### Task statement
Return verbatim all lines from the first one in the records to the line with "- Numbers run", both ends kept.

Stored records:
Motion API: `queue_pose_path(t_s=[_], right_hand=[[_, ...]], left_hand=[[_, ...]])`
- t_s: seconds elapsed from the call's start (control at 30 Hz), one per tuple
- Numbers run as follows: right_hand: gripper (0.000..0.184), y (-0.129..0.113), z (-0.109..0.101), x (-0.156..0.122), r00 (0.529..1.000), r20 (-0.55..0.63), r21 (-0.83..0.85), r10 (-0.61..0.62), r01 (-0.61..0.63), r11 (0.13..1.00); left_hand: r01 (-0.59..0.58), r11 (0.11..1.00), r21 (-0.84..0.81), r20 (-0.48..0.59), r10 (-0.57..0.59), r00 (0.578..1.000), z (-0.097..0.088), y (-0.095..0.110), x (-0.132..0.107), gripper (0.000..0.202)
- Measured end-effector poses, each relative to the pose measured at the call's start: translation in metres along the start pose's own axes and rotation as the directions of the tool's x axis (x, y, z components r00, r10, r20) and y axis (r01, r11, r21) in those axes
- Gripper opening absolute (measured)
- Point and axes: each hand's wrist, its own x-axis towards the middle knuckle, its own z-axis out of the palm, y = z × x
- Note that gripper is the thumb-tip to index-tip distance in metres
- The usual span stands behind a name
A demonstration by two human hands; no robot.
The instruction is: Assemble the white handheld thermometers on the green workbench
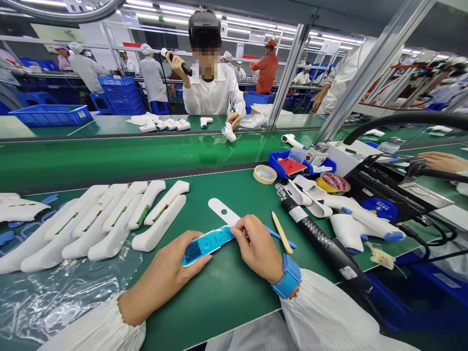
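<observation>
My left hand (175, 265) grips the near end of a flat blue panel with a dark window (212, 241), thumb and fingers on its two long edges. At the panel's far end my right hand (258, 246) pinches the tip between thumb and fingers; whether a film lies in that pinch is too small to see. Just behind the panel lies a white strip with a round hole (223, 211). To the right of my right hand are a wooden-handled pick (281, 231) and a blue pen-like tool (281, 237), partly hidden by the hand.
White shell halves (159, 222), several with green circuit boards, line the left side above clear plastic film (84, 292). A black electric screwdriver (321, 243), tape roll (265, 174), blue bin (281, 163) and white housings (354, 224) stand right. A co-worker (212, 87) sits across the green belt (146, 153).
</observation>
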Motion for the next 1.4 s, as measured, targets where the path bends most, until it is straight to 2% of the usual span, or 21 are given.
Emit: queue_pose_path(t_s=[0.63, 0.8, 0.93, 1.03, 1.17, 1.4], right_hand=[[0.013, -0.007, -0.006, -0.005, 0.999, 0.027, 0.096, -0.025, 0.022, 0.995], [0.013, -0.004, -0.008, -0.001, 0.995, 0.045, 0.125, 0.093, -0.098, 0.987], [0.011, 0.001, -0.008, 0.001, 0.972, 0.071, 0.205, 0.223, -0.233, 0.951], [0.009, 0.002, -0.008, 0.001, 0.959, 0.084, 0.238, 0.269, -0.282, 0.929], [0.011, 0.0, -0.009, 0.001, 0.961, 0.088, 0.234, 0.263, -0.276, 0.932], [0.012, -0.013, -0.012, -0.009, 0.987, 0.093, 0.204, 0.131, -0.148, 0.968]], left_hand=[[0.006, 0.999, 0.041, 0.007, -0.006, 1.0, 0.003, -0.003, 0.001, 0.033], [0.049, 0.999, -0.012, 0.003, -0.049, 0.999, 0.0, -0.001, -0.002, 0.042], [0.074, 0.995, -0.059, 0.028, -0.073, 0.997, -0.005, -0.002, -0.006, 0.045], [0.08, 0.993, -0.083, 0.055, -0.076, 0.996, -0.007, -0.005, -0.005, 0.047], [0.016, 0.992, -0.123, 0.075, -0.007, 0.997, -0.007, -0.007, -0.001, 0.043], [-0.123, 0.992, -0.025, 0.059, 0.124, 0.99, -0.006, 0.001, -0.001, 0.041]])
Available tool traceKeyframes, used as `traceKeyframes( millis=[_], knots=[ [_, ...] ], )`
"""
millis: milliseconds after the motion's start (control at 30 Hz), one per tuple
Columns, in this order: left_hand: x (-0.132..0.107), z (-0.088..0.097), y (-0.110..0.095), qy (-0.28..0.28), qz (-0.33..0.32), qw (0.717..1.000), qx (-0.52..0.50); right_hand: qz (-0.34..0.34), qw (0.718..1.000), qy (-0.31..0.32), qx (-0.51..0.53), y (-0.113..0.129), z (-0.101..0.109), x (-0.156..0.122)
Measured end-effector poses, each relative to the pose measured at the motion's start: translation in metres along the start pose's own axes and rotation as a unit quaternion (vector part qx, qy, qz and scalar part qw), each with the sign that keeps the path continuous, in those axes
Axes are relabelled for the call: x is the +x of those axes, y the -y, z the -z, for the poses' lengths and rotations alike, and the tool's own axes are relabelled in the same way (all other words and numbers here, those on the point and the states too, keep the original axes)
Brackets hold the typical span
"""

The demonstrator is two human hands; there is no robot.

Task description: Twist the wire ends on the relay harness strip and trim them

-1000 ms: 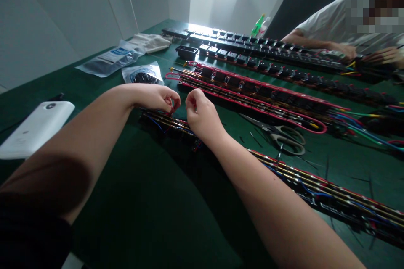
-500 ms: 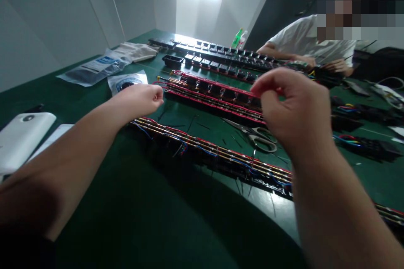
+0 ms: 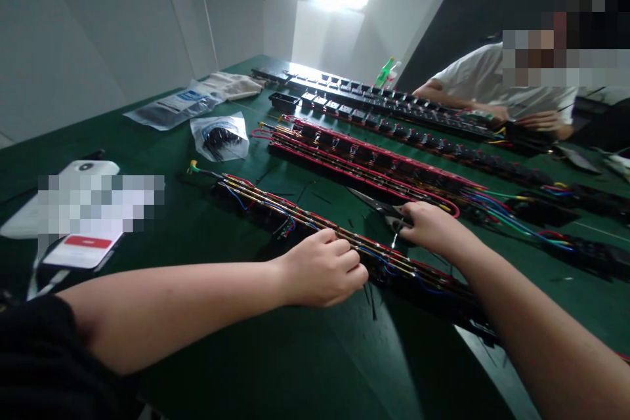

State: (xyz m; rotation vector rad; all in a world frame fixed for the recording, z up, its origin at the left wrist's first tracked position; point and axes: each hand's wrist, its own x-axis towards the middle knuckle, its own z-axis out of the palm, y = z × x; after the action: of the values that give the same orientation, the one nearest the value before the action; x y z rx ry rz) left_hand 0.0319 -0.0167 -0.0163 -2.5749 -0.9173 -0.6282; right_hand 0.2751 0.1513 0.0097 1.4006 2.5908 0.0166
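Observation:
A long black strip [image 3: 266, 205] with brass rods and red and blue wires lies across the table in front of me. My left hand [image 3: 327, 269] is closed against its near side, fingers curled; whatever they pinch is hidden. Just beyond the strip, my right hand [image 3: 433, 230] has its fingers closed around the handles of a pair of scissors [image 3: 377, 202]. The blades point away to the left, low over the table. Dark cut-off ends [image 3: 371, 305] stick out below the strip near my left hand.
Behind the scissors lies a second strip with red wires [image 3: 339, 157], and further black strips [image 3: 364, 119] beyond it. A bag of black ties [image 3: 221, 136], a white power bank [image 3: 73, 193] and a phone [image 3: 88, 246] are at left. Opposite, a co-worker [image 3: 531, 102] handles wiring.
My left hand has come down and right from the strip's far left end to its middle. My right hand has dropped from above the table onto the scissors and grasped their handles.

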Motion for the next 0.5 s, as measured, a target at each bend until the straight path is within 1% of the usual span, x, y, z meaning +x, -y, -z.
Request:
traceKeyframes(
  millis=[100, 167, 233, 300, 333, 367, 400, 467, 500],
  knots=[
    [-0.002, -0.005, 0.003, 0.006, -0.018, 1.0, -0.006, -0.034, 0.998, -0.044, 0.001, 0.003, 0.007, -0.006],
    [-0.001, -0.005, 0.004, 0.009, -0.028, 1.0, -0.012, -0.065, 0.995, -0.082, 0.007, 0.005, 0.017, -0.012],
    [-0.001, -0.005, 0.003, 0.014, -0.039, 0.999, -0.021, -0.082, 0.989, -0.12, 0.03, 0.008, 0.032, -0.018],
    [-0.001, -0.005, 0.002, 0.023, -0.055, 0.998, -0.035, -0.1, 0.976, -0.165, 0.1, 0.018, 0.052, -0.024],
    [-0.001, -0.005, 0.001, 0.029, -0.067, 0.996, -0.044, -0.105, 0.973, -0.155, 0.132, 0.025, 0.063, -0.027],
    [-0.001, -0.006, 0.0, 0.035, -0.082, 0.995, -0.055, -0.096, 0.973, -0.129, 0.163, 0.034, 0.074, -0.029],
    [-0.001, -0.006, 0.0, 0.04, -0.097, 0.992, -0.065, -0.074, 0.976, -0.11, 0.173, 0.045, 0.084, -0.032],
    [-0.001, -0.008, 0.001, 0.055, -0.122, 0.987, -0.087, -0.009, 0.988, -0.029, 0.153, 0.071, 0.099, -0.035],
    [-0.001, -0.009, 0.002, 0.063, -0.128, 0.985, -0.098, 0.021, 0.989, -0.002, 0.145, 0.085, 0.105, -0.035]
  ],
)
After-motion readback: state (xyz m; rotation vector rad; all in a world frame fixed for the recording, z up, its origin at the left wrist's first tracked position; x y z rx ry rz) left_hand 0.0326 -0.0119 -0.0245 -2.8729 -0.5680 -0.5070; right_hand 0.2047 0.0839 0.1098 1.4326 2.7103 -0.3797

### Response below
Motion API: `queue_pose_path(t_s=[_], right_hand=[[_, ...]], left_hand=[[_, ...]])`
- t_s: seconds elapsed from the call's start (control at 30 Hz), one per tuple
- Numbers run as follows: right_hand: gripper (0.000..0.184), y (-0.129..0.113), z (-0.109..0.101), x (-0.156..0.122), r00 (0.529..1.000), r20 (-0.55..0.63), r21 (-0.83..0.85), r10 (-0.61..0.62), r01 (-0.61..0.63), r11 (0.13..1.00); left_hand: r01 (-0.59..0.58), r11 (0.11..1.00), r21 (-0.84..0.81), r20 (-0.48..0.59), r10 (-0.57..0.59), r00 (0.578..1.000), z (-0.097..0.088), y (-0.095..0.110), x (-0.132..0.107), gripper (0.000..0.202)

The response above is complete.